___ Provided material ___

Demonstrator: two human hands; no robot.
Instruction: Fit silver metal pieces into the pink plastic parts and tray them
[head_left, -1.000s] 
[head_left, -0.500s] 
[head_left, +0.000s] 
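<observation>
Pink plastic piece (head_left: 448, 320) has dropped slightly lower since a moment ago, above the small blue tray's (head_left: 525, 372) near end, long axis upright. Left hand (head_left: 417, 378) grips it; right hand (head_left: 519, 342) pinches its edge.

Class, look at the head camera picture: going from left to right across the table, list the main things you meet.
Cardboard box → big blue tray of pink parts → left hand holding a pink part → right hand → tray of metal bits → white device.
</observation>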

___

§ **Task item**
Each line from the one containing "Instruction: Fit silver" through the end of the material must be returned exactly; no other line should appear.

§ **Reply to the task**
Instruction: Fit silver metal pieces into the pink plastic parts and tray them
[head_left, -1.000s] 
[head_left, -0.500s] 
[head_left, +0.000s] 
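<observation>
Pink plastic piece (head_left: 448, 320) has dropped slightly lower since a moment ago, above the small blue tray's (head_left: 525, 372) near end, long axis upright. Left hand (head_left: 417, 378) grips it; right hand (head_left: 519, 342) pinches its edge.

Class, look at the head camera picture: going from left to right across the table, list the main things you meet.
Cardboard box → big blue tray of pink parts → left hand holding a pink part → right hand → tray of metal bits → white device.
</observation>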

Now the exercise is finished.